Look through the listing below and count the lines holding "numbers". Reply with the number alone.

□ □ □ □ □ □ □

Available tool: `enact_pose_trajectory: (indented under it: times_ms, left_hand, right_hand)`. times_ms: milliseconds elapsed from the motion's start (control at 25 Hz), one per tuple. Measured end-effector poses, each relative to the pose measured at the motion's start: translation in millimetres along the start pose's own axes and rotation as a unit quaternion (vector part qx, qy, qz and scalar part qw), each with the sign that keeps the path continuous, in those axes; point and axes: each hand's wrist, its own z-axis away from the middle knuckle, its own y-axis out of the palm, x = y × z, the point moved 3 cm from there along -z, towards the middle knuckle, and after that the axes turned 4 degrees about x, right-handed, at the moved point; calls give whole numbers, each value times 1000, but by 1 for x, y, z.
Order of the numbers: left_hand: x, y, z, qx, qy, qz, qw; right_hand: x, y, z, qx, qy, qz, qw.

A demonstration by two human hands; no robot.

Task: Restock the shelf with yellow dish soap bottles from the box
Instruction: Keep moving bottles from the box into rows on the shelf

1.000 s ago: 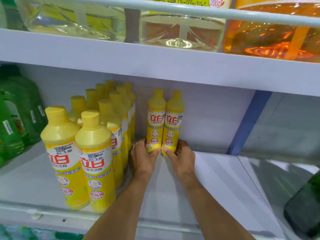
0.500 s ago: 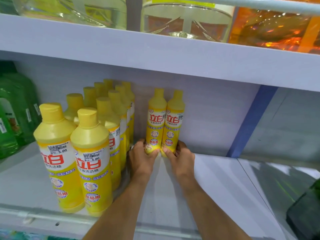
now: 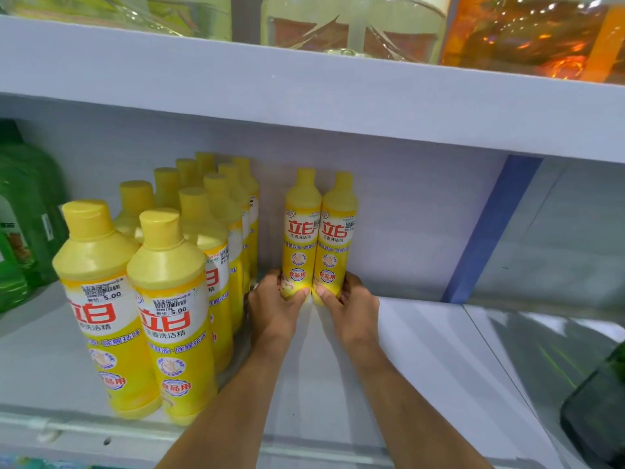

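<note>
Two hands low on the shelf (image 3: pixel 422 350) | left hand (image 3: pixel 275 308) wrapped round base of left dish soap bottle (image 3: pixel 302 231), right hand (image 3: pixel 353 304) round right dish soap bottle (image 3: pixel 338 235), both upright, touching, at back wall | likely full, weighty, smooth plastic, stiff; base grip steadies | stocked yellow rows (image 3: pixel 176 265) just left.

Green jugs (image 3: pixel 23 211) stand at the left end, partly cut off by the frame edge. On the board above sit clear bottles (image 3: pixel 351 25) and an amber bottle (image 3: pixel 537 32). A blue upright post (image 3: pixel 490 231) stands at right. A dark green container (image 3: pixel 598 407) occupies the lower right corner.
</note>
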Motion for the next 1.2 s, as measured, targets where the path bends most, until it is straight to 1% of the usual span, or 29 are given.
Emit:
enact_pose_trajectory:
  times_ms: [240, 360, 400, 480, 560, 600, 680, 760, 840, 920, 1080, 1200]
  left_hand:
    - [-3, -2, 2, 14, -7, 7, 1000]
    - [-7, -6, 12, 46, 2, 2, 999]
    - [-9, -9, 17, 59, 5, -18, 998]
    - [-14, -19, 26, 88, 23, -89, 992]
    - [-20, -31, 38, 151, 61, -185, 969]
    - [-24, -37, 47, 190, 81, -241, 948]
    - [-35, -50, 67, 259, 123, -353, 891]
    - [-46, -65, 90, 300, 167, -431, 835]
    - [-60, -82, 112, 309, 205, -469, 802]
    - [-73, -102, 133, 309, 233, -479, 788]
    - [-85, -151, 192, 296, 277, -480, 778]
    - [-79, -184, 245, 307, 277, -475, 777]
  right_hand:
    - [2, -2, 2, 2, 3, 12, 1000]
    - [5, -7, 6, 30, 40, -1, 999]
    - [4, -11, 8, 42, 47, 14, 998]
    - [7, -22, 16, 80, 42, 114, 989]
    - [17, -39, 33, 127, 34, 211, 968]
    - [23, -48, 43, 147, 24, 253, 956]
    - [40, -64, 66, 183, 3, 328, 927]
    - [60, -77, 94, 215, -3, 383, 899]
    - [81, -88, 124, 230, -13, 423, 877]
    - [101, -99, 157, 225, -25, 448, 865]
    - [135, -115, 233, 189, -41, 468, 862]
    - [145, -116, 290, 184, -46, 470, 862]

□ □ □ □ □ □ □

Your solution:
2